• [Directions]:
Please return each line of the listing below exactly as written.
::::::::
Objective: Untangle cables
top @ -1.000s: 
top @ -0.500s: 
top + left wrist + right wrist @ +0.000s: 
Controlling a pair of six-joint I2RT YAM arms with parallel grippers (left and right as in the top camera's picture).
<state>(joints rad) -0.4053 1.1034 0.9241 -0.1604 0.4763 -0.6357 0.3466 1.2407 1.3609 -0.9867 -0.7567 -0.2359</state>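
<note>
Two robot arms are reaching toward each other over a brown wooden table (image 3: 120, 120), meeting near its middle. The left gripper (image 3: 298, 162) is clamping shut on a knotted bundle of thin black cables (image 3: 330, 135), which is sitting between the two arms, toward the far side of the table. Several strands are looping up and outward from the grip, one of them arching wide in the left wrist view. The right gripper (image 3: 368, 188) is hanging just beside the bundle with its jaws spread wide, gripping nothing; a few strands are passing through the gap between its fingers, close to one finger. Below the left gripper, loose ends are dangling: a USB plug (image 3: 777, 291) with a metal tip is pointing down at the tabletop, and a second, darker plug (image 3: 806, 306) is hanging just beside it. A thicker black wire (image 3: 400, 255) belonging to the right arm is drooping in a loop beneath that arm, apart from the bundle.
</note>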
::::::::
• [Reply to the task]:
Objective: Untangle cables
top @ -1.000s: 
top @ -0.500s: 
top + left wrist + right wrist @ +0.000s: 
Controlling a pair of six-joint I2RT YAM arms with parallel grippers (left and right as in the top camera's picture).
<state>(joints rad) -0.4053 1.1034 0.9241 -0.1604 0.4763 -0.6357 0.3466 1.2407 1.3609 -0.9867 -0.7567 -0.2359</state>
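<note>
Two robot arms are reaching toward each other over a brown wooden table (image 3: 120, 120), meeting near its middle. The left gripper (image 3: 298, 162) is clamping shut on a knotted bundle of thin black cables (image 3: 330, 135), which is sitting between the two arms, toward the far side of the table. Several strands are looping up and outward from the grip, one of them arching wide in the left wrist view. The right gripper (image 3: 368, 188) is hanging just beside the bundle with its jaws spread wide, gripping nothing; a few strands are passing through the gap between its fingers, close to one finger. Below the left gripper, loose ends are dangling: a USB plug (image 3: 777, 291) with a metal tip is pointing down at the tabletop, and a second, darker plug (image 3: 806, 306) is hanging just beside it. A thicker black wire (image 3: 400, 255) belonging to the right arm is drooping in a loop beneath that arm, apart from the bundle.
</note>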

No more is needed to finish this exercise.